=== Work required ===
The lines from the start of the data up to and including the one with "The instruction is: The" should be returned exactly, and nothing else.

=== Input data ===
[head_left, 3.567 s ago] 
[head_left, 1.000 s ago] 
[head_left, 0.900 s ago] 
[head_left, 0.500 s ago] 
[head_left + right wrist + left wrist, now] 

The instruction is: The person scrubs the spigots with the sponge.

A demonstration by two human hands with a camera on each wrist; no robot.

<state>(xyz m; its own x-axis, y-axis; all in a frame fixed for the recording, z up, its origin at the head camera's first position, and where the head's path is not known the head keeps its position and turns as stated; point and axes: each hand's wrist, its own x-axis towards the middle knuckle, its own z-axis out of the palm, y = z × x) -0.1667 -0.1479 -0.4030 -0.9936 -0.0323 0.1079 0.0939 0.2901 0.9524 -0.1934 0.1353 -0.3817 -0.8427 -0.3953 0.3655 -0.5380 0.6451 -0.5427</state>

=== Solution for this exercise ===
[head_left, 3.567 s ago] 
[head_left, 1.000 s ago] 
[head_left, 0.900 s ago] 
[head_left, 0.500 s ago] 
[head_left + right wrist + left wrist, now] 

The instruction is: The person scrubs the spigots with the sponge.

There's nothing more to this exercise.